Man kann sich nicht vorstellen, was für ein Durcheinander die Bewohner ansonsten hier um ihre Häuser haben. Alte verrostete Hollywoodschaukeln, unbenutzte Hundehäuser, Ansammlungen von ausgebleichtem Plastikspielzeug, ausgeschlachtete Boote, mehrere Autos in unterschiedlichen Zuständen, zu Türmen aufgestapelte Pneus oder noch schlimmer, als Blumentöpfe angemalte. Und was auch nie fehlt: Ein Wohnmobil.

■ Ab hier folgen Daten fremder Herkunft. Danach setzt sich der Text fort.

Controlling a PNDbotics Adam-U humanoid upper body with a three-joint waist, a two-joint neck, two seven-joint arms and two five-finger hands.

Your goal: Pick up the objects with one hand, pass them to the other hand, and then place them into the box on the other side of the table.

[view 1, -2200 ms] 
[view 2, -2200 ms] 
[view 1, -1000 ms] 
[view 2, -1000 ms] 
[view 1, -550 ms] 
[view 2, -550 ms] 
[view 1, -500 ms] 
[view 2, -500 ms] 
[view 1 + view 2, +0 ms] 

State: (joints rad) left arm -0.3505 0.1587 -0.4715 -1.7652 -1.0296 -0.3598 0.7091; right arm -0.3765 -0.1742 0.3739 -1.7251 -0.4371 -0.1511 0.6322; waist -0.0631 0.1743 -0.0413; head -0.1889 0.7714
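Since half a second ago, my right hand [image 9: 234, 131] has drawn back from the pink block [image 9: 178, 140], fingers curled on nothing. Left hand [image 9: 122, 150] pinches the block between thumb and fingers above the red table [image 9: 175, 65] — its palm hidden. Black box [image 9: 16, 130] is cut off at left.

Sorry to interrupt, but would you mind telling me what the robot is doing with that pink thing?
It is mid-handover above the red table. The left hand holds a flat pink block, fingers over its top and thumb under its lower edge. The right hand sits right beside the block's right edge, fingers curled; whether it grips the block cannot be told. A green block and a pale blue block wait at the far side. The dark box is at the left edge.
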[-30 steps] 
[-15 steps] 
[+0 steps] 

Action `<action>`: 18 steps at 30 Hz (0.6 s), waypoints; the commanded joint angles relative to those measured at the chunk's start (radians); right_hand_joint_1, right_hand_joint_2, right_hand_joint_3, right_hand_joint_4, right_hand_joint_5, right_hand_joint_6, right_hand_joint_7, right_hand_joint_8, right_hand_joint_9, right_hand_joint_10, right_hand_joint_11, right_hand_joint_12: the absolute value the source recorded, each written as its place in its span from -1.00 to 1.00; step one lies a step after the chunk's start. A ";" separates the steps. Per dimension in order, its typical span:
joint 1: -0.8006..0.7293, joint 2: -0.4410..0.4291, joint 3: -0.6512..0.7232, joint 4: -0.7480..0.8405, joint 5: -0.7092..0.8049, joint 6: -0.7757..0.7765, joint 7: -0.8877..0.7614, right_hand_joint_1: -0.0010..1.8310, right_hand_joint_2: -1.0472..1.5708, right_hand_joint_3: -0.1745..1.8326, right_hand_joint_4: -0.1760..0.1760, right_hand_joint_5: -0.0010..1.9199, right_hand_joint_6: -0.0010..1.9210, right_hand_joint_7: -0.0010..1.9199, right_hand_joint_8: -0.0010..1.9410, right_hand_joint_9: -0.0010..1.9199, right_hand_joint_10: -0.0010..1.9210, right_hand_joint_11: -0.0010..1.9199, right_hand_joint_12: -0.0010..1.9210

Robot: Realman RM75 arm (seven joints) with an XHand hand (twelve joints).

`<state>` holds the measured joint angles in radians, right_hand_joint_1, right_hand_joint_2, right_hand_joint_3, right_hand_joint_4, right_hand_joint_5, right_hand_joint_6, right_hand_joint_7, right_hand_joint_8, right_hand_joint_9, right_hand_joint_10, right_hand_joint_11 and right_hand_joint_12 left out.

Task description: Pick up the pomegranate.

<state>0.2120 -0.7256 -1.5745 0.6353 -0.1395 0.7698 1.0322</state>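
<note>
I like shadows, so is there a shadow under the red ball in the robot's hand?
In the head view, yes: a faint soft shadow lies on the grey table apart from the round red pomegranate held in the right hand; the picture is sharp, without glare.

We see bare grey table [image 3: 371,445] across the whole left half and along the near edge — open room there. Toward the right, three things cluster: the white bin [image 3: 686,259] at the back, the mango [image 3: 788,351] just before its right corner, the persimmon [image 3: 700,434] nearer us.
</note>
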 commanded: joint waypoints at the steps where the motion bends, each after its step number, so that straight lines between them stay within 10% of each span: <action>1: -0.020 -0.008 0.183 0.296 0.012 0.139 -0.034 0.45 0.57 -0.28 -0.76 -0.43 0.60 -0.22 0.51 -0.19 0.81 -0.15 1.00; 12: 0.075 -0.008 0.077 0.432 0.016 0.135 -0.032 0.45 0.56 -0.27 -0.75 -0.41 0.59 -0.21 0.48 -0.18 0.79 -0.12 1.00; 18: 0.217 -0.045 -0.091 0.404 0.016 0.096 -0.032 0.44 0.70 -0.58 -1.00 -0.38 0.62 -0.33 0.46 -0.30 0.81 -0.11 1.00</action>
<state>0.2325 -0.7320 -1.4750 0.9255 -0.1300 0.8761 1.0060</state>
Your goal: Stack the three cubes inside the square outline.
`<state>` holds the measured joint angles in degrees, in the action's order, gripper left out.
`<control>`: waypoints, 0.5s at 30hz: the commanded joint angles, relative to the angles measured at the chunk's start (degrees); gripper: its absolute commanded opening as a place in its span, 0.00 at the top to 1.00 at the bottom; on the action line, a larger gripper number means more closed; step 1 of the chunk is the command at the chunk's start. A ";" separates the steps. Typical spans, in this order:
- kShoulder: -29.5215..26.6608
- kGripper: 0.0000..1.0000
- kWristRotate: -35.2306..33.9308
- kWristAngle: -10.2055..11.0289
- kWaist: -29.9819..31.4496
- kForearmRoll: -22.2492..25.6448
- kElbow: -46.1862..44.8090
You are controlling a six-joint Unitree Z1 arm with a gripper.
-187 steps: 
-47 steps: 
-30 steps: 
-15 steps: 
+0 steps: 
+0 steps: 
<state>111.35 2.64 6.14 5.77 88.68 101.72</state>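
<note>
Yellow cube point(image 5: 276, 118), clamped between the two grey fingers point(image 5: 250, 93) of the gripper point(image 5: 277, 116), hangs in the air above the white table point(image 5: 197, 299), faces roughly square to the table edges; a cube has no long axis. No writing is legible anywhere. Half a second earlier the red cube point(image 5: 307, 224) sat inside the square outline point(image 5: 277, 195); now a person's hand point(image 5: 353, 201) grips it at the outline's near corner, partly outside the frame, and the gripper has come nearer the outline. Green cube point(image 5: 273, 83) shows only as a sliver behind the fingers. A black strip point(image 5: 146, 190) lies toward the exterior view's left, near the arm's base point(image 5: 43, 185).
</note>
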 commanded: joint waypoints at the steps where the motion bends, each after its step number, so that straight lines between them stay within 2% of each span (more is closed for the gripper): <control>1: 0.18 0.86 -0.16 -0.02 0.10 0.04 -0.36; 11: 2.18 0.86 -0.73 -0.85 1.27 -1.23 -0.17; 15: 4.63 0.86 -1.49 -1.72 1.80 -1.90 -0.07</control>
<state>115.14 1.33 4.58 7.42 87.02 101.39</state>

Im minimalistischen Hotel „Hope Spring“ in Desert Hot Springs Kalifornien hat uns eine Mitarbeiterin erzählt, wie schrecklich sie es fände, was die Amerikaner sich alles anschafften, ihre Häuser und die Gärten füllen, und wenn diese keinen Stauraum mehr bieten, gibt’s in jedem Kaff riesige Lagerräume, die man auch noch vollstopft. Kein Wunder hat Marie Kondo hierzulande so viel zu tun. 

Nachdem wir zum dritten Mal per Zufall Ursina und Ben getroffen hatten, boten wir ihnen an, gemeinsam auf dem „Wonderlake Campground“ im Denali Nationalpark zu übernachten. Wir hatten dazu eine nötige Reservation und die Möglichkeit, zwei Zelte zu stellen.